I have had a 10 node HBase cluster up and running for the past 4 months. The cluster was setup on VMs in a corporate environment which I do not control, but everything has been working great...until today.
Today, every part of the system was down. I restarted the system and everything came back up for a bit, but then would go down again (particularly HBase...but I think that was because of this following issue).
There is an error in the HDFS logs that says:
HdfsCanaryCdh4{hdfs://hbase-1.internal:8020} for hdfs://hbase-1.internal:8020: Failed to read /tmp/.cloudera_health_monitoring_canary_files/.canary_file_2014_04_15-17_39_25. Error: org.apache.hadoop.ipc.RemoteException(java.lang.NullPointerException): java.lang.NullPointerException
at org.apache.hadoop.hdfs.server.blockmanagement.DatanodeManager.sortLocatedBlocks(DatanodeManager.java:334)
at org.apache.hadoop.hdfs.server.namenode.FSNamesystem.getBlockLocations(FSNamesystem.java:1343)
at org.apache.hadoop.hdfs.server.namenode.NameNodeRpcServer.getBlockLocations(NameNodeRpcServer.java:413)
at org.apache.hadoop.hdfs.protocolPB.ClientNamenodeProtocolServerSideTranslatorPB.getBlockLocations(ClientNamenodeProtocolServerSideTranslatorPB.java:172)
at org.apache.hadoop.hdfs.protocol.proto.ClientNamenodeProtocolProtos$ClientNamenodeProtocol$2.callBlockingMethod(ClientNamenodeProtocolProtos.java:44938)
at org.apache.hadoop.ipc.ProtobufRpcEngine$Server$ProtoBufRpcInvoker.call(ProtobufRpcEngine.java:453)
at org.apache.hadoop.ipc.RPC$Server.call(RPC.java:1002)
at org.apache.hadoop.ipc.Server$Handler$1.run(Server.java:1752)
at org.apache.hadoop.ipc.Server$Handler$1.run(Server.java:1748)
at java.security.AccessController.doPrivileged(Native Method)
at javax.security.auth.Subject.doAs(Subject.java:396)
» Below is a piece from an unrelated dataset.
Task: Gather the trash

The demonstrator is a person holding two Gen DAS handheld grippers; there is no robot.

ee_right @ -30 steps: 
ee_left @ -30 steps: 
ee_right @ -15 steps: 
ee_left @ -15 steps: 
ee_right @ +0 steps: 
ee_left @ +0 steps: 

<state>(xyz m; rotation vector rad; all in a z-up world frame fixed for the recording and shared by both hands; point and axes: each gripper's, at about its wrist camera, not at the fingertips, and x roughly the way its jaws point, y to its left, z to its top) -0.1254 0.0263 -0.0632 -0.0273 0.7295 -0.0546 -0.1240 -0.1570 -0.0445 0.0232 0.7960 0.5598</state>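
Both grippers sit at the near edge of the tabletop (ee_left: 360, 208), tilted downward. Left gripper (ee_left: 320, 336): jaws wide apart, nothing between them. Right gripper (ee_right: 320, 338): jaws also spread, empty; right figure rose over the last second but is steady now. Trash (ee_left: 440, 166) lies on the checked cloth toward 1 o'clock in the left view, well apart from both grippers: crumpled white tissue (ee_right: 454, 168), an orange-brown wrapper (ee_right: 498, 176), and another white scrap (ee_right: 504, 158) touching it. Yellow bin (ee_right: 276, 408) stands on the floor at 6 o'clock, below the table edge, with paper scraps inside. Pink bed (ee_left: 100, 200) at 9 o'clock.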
at org.apache.hadoop.security.UserGroupInformation.doAs(UserGroupInformation.java:1438)
at org.apache.hadoop.ipc.Server$Handler.run(Server.java:1746)
When I jump onto the Name Node and run:
sudo -u hdfs hdfs dfs -cat /tmp/.cloudera_health_monitoring_canary_files/.canary_file_2014_04_15-17_39_25
I get back a single line that says: cat: java.lang.NullPointerException
.
I also double checked that the disks weren't full (they aren't) and that I have connectivity (everything appears normal - nobody has touched this system as I was the only one with access).
I am completely stumped what is happening here. I can provide more details if needed, but I'm not even sure where to go from here.
Update
Per Mark's request in the comments, the output of:
sudo -u hdfs hdfs dfs -lsr /tmp/
is
drwxrwxrwx - hdfs supergroup 0 2014-04-16 09:48 /tmp/.cloudera_health_monitoring_canary_files
-rw-rw-rw- 3 hdfs supergroup 56 2014-04-15 16:59 /tmp/.cloudera_health_monitoring_canary_files/.canary_file_2014_04_15-16_59_24
[continues like this for all the files in the directory]